Angelos Orfanakos

Painless PostgreSQL backups to Amazon S3

I recently wanted to have backups of a PostgreSQL database running on a server that backs a Rails app.

Requirements & solutions

Stored off-site

Otherwise it wouldn’t really be a backup.

For this, I use Amazon S3.

Low transfer and storage cost

Again, Amazon S3 transfer and storage costs are reasonable in this context.

Inacessible from the server

So that even if someone broke into the server, they wouldn’t be able to access the off-site location and mess with the backups.

For this, I created a write-only Amazon S3 bucket (how to do is beyond the scope of this article)

Encrypted on the server

This prevents Amazon or whoever might break into the bucket to read the data.

For this, I use GnuPG with symmetric encryption (i.e. a passphrase for both encryption and decryption, instead of a public-private keypair)

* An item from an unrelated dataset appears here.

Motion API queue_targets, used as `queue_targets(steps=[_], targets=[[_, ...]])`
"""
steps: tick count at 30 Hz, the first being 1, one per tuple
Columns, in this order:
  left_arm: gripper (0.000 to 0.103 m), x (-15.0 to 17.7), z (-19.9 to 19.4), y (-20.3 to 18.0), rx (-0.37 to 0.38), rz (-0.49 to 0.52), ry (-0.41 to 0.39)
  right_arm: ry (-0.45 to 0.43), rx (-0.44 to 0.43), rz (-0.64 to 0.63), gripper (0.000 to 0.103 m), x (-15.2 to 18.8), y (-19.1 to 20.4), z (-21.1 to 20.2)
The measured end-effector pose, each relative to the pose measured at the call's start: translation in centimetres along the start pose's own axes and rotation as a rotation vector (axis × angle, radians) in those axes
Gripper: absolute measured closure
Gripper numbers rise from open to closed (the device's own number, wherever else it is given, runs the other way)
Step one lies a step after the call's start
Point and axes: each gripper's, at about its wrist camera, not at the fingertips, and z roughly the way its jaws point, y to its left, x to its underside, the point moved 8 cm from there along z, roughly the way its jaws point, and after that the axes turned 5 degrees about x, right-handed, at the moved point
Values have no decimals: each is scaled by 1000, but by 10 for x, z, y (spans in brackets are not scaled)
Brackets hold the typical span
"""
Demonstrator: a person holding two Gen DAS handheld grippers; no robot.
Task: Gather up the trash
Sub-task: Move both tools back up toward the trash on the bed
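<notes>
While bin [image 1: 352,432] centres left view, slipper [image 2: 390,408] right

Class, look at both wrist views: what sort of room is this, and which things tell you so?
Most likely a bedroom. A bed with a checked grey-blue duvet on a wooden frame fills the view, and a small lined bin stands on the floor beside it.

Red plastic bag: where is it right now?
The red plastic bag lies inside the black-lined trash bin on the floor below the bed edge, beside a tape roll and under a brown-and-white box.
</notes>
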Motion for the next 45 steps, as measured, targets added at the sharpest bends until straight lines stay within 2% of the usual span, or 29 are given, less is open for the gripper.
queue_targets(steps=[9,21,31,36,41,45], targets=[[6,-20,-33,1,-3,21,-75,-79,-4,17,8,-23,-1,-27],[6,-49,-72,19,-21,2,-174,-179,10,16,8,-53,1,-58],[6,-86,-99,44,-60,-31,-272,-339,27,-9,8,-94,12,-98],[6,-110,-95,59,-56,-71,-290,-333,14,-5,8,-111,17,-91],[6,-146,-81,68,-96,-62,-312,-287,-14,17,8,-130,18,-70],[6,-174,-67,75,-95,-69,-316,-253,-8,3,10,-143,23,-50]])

Simple, with as few dependencies as possible

I wrote a custom shell script that uses s4cmd to handle the upload.

Secure

I hardcoded all credentials in the script file (readable only by my user), used environment variables as little as possible and avoided passing passwords as command-line arguments.

Automatic

I run the script daily with cron.

Script

Important security points:

  • Before writing your credentials to this file, make sure it is not readable by anyone else by setting its permissions: chmod go-rwx database-backup.sh
  • Make sure the editor you use does not keep temporary files of things you type (e.g. for undo history)
  • Either write this file in the server directly or in your workstation and transfer it securely with SSH.
#!/usr/bin/env bash

# ---- BEGIN configuration ----
database_host=localhost
database_port=5432
database_username=app
database_password=
database_name=app_production
database_backup_passphrase=
database_backup_s3_access_key=
database_backup_s3_secret_key=
database_backup_s3_bucket_name=
# ---- END configuration -----

dump_file="${database_name}-$(date --utc +%FT%TZ).dump"
dump_file_gpg=$dump_file.gpg

trap "{ rm -f $dump_file; rm -f $dump_file_gpg; }" EXIT

PGPASSWORD=$database_password \
  pg_dump \
  -Fc --no-acl \
  -h $database_host \
  -p $database_port \
  -U $database_username \
  -f $dump_file $database_name

echo $database_backup_passphrase | \
  gpg -c --cipher-algo AES256 --no-symkey-cache --batch --passphrase-fd 0 \
  -o $dump_file_gpg $dump_file

S3_ACCESS_KEY=$database_backup_s3_access_key S3_SECRET_KEY=$database_backup_s3_secret_key \
  s4cmd \
  --sync-check --retry 3 --retry-delay 120 \
  put $dump_file_gpg s3://$database_backup_s3_bucket_name/

Crontab

Issue crontab -e and write:

0 3 * * * bash /usr/local/bin/database-backup.sh

This will run the backup once per day at 3 AM.

Does it work?

One should regularly test the recovery of any backup system.

Ensure backup files appear in your S3 bucket shortly after cron runs.

Also, try decrypting a backup file:

gpg -d app_production-2020-04-20T20:31:34Z.dump.gpg >app_production-2020-04-20T20:31:34Z.dump

And restoring the resulting database dump file to a local, empty, development database:

pg_restore -h $database_host -d $database_name -U $database_user app_production-2020-04-20T20:31:34Z.dump

Run your app and make sure the data looks correct.

Next steps

I feel like the only thing missing is some kind of notification if something goes wrong and backups fail. AWS has a notification service but I haven’t got around to making it work yet (ironically, it’s called “Simple Notification Service”).